■ **Assignment**
Would you find each line in the entries below with the string "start" and copy it?

■ **Provided records**
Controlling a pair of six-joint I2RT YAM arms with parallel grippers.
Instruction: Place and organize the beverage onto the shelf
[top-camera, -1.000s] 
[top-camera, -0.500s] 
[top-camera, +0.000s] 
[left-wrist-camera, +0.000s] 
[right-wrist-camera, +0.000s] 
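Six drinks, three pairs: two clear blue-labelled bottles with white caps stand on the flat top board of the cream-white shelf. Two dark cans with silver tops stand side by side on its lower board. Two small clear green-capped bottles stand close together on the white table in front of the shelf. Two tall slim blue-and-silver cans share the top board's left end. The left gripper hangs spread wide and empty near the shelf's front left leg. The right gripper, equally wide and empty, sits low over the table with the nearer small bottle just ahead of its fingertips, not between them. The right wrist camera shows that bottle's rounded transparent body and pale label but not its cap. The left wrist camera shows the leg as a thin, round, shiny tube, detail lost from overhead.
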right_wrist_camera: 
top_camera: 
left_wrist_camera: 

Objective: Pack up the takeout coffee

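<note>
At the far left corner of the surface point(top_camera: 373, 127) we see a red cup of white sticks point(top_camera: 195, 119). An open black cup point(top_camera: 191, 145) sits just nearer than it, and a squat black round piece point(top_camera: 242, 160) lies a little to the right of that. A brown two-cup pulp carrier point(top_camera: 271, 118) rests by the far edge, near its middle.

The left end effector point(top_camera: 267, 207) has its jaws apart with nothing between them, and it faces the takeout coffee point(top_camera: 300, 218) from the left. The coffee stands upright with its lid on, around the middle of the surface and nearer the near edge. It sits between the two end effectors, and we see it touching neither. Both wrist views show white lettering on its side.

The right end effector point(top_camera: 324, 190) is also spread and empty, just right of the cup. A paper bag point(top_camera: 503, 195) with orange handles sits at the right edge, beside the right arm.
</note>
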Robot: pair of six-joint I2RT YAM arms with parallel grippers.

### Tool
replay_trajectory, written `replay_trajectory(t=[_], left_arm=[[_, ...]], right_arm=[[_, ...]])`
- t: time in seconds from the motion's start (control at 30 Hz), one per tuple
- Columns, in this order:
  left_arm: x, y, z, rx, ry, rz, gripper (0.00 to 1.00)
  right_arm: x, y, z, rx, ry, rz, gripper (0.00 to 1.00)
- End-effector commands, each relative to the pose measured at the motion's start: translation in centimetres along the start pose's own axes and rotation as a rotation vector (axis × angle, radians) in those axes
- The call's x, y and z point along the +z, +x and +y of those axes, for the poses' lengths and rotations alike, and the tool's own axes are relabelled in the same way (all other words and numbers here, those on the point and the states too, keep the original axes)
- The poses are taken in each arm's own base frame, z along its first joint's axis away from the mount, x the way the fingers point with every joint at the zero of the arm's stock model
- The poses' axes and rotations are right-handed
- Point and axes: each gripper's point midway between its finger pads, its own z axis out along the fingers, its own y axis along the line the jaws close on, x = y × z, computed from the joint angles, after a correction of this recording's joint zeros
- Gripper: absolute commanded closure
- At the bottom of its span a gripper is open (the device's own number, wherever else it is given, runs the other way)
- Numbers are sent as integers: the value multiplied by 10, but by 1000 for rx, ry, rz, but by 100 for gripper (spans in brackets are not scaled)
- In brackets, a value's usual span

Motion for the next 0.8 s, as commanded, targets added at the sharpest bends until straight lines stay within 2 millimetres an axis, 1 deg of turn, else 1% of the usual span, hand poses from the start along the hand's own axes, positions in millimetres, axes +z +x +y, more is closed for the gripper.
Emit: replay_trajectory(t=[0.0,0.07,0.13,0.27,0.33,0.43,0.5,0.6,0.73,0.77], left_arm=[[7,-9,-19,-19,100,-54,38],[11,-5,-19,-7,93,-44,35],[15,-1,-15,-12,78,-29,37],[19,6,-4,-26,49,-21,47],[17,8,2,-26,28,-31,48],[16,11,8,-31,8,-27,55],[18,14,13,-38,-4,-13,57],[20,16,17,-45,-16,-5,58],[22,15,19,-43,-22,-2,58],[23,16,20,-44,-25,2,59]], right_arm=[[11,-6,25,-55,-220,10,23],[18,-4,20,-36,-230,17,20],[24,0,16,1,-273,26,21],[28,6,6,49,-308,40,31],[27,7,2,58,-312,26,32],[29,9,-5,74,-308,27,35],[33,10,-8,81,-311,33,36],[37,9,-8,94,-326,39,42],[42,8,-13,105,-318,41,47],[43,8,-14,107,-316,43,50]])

■ **Result for this exercise**
- t: time in seconds from the motion's start (control at 30 Hz), one per tuple
- End-effector commands, each relative to the pose measured at the motion's start: translation in centimetres along the start pose's own axes and rotation as a rotation vector (axis × angle, radians) in those axes
Motion for the next 0.8 s, as commanded, targets added at the sharpest bends until straight lines stay within 2 millimetres an axis, 1 deg of turn, else 1% of the usual span, hand poses from the start along the hand's own axes, positions in millimetres, axes +z +x +y, more is closed for the gripper.

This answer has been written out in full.